= Task goal =
The full listing should be set down again precisely.

══════════

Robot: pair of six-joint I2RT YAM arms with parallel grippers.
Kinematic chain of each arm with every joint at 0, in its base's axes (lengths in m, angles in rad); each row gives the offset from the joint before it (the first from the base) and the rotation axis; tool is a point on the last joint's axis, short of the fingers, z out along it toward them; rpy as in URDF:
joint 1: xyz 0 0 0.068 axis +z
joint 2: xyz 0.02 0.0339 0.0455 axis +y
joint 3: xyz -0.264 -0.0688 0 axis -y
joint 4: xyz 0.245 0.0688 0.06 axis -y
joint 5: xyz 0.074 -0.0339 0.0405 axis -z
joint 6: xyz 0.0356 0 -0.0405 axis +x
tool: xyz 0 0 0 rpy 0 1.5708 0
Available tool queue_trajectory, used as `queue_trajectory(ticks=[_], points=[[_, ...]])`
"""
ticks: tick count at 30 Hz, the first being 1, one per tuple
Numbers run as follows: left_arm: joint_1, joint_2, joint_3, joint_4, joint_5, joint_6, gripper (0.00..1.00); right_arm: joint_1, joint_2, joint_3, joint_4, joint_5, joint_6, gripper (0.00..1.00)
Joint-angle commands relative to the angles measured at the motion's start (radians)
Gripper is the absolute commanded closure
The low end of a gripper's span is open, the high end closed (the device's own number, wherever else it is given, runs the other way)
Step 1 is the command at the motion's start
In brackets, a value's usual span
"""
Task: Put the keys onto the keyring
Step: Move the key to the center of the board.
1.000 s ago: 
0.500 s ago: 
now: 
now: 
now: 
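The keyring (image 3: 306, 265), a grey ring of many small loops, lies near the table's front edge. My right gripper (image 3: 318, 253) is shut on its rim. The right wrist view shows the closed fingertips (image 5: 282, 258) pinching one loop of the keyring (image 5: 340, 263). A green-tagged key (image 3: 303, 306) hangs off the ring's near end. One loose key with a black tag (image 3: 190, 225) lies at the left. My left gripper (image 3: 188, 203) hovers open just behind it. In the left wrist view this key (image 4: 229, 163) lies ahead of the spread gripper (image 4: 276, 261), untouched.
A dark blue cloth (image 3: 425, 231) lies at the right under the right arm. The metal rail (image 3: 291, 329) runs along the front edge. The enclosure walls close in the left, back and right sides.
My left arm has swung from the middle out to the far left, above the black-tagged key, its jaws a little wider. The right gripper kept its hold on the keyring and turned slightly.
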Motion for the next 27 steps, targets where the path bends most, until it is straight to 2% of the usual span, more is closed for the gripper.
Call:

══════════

= Response to the exercise =
Robot: pair of six-joint I2RT YAM arms with parallel grippers.
Kinematic chain of each arm with every joint at 0, in its base's axes (lengths in m, angles in rad); each row gives the offset from the joint before it (the first from the base) and the rotation axis; tool is a point on the last joint's axis, short of the fingers, z out along it toward them; rpy as in URDF:
joint 1: xyz 0 0 0.068 axis +z
joint 2: xyz 0.02 0.0339 0.0455 axis +y
joint 3: xyz -0.264 -0.0688 0 axis -y
joint 4: xyz 0.245 0.0688 0.06 axis -y
joint 5: xyz 0.074 -0.0339 0.0405 axis -z
joint 6: xyz 0.0356 0 -0.0405 axis +x
tool: xyz 0 0 0 rpy 0 1.5708 0
Available tool queue_trajectory, used as `queue_trajectory(ticks=[_], points=[[_, ...]])`
"""
ticks: tick count at 30 Hz, the first being 1, one per tuple
Numbers run as follows: left_arm: joint_1, joint_2, joint_3, joint_4, joint_5, joint_6, gripper (0.00..1.00); right_arm: joint_1, joint_2, joint_3, joint_4, joint_5, joint_6, gripper (0.00..1.00)
Joint-angle commands relative to the angles measured at the motion's start (radians)
Gripper is the absolute commanded closure
The low end of a gripper's span is open, the high end closed (the device's own number, wherever else it is given, runs the other way)
Step 1 is the command at the motion's start
In brackets, a value's usual span
"""
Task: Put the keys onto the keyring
Step: Move the key to the center of the board.
1.000 s ago: 
0.500 s ago: 
now: 
now: 
now: 
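The keyring (image 3: 306, 265), a grey ring of many small loops, lies near the table's front edge. My right gripper (image 3: 318, 253) is shut on its rim. The right wrist view shows the closed fingertips (image 5: 282, 258) pinching one loop of the keyring (image 5: 340, 263). A green-tagged key (image 3: 303, 306) hangs off the ring's near end. One loose key with a black tag (image 3: 190, 225) lies at the left. My left gripper (image 3: 188, 203) hovers open just behind it. In the left wrist view this key (image 4: 229, 163) lies ahead of the spread gripper (image 4: 276, 261), untouched.
A dark blue cloth (image 3: 425, 231) lies at the right under the right arm. The metal rail (image 3: 291, 329) runs along the front edge. The enclosure walls close in the left, back and right sides.
My left arm has swung from the middle out to the far left, above the black-tagged key, its jaws a little wider. The right gripper kept its hold on the keyring and turned slightly.
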Motion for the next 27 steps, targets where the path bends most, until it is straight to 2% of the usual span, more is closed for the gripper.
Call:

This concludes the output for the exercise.